Exercise brief
From the first line to the last, return the data exactly, with no pictures.

Dataset section

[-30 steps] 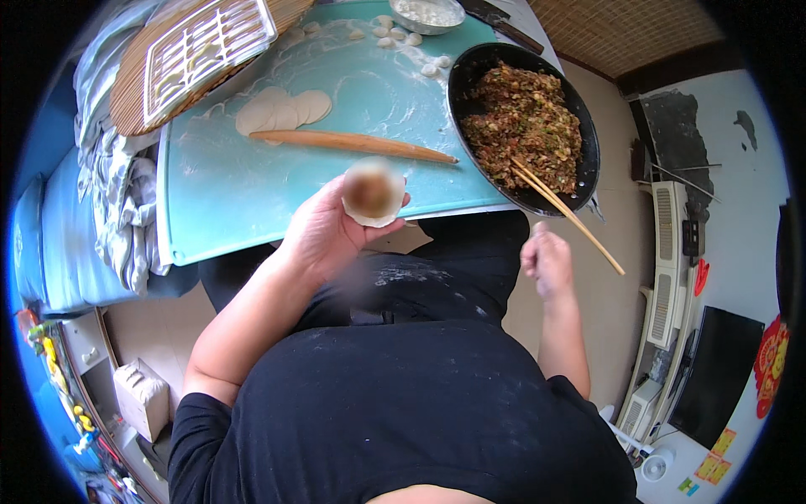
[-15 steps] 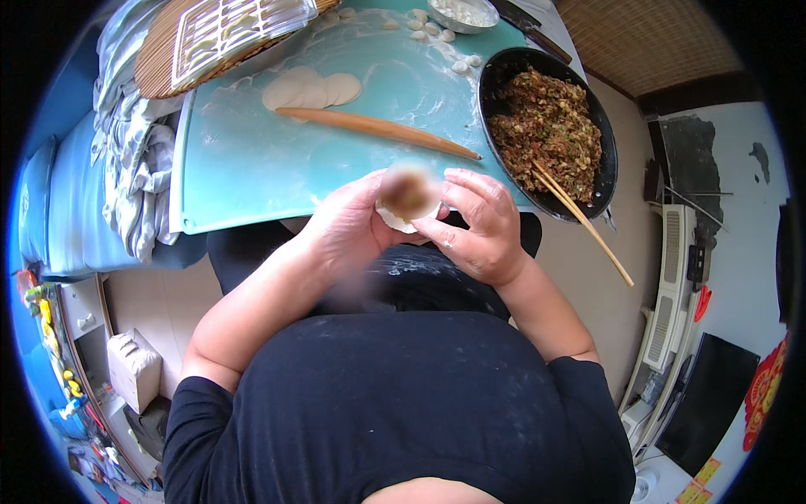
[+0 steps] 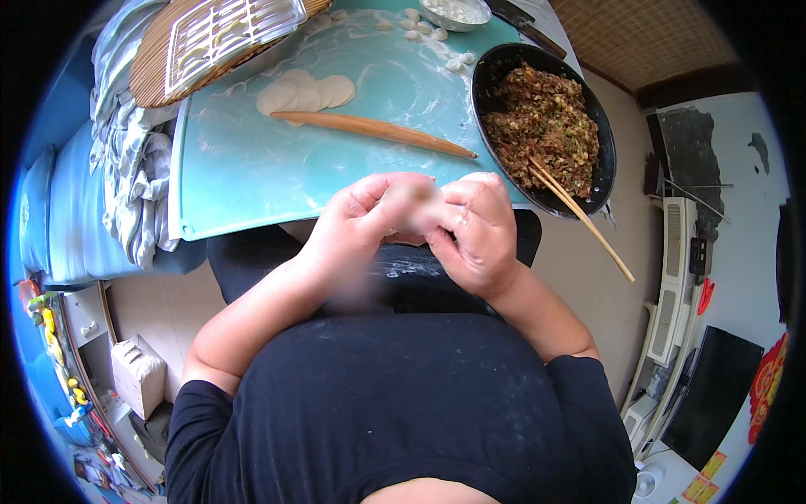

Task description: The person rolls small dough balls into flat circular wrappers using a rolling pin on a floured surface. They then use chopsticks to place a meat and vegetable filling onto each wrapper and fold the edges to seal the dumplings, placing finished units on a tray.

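Observation:
Close in front of my body, past the near edge of the mat, both hands are closed around a filled dumpling (image 3: 425,217). It is smeared and mostly hidden by fingers. My left hand (image 3: 361,214) cups it from the left, while my right hand (image 3: 477,231) pinches its edge from the right. White flour dusts my right fingers. Beyond the hands a wooden rolling pin (image 3: 378,130) lies across the teal mat (image 3: 243,189). Several overlapping round dough wrappers (image 3: 306,91) rest behind the pin.
To the right stands a black pan (image 3: 480,97) of minced filling (image 3: 550,126), with chopsticks (image 3: 583,218) jutting over its rim. A flour bowl (image 3: 455,13), several dough pieces (image 3: 411,25) and a knife (image 3: 529,25) are at the back. A plastic tray (image 3: 231,38) sits on a woven board (image 3: 151,71).
My fingers have closed over the wrapper, whose filling showed openly before. The left thumb has come across toward the right fingers. The pan, pin and mat shift slightly with the view.

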`<state>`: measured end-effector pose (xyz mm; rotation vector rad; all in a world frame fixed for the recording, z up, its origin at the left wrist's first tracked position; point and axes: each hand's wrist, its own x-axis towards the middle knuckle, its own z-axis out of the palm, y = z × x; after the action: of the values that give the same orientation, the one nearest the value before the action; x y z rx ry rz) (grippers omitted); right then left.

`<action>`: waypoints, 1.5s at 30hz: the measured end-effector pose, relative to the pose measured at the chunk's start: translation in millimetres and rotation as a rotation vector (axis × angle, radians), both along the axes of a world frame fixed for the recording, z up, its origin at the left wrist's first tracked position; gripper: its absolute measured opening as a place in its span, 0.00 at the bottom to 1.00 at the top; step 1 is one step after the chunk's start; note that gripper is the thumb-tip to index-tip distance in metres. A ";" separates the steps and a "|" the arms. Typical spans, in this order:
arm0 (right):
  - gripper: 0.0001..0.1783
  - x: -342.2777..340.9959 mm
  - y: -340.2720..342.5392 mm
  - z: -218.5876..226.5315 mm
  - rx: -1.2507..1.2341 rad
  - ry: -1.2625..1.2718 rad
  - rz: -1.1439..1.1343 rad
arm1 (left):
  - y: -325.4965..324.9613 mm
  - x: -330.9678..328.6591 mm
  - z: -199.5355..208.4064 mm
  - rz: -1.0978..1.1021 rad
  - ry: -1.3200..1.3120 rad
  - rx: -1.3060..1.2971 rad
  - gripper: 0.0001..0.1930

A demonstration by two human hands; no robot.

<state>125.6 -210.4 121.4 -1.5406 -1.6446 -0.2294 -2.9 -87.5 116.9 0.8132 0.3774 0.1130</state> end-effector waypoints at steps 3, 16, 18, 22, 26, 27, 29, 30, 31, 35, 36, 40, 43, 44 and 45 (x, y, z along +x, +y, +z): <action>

Exercise response
[-30 steps] 
[-15 steps] 
[+0 steps] 

Task description: The person rolls small dough balls into flat circular wrappers using a rolling pin on a floured surface. They then use chopsticks to place a meat and vegetable filling onto each wrapper and fold the edges to seal the dumplings, placing finished units on a tray.

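Observation:
Close in front of my body, past the near edge of the mat, both hands are closed around a filled dumpling (image 3: 425,217). It is smeared and mostly hidden by fingers. My left hand (image 3: 361,214) cups it from the left, while my right hand (image 3: 477,231) pinches its edge from the right. White flour dusts my right fingers. Beyond the hands a wooden rolling pin (image 3: 378,130) lies across the teal mat (image 3: 243,189). Several overlapping round dough wrappers (image 3: 306,91) rest behind the pin.
To the right stands a black pan (image 3: 480,97) of minced filling (image 3: 550,126), with chopsticks (image 3: 583,218) jutting over its rim. A flour bowl (image 3: 455,13), several dough pieces (image 3: 411,25) and a knife (image 3: 529,25) are at the back. A plastic tray (image 3: 231,38) sits on a woven board (image 3: 151,71).
My fingers have closed over the wrapper, whose filling showed openly before. The left thumb has come across toward the right fingers. The pan, pin and mat shift slightly with the view.
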
`<state>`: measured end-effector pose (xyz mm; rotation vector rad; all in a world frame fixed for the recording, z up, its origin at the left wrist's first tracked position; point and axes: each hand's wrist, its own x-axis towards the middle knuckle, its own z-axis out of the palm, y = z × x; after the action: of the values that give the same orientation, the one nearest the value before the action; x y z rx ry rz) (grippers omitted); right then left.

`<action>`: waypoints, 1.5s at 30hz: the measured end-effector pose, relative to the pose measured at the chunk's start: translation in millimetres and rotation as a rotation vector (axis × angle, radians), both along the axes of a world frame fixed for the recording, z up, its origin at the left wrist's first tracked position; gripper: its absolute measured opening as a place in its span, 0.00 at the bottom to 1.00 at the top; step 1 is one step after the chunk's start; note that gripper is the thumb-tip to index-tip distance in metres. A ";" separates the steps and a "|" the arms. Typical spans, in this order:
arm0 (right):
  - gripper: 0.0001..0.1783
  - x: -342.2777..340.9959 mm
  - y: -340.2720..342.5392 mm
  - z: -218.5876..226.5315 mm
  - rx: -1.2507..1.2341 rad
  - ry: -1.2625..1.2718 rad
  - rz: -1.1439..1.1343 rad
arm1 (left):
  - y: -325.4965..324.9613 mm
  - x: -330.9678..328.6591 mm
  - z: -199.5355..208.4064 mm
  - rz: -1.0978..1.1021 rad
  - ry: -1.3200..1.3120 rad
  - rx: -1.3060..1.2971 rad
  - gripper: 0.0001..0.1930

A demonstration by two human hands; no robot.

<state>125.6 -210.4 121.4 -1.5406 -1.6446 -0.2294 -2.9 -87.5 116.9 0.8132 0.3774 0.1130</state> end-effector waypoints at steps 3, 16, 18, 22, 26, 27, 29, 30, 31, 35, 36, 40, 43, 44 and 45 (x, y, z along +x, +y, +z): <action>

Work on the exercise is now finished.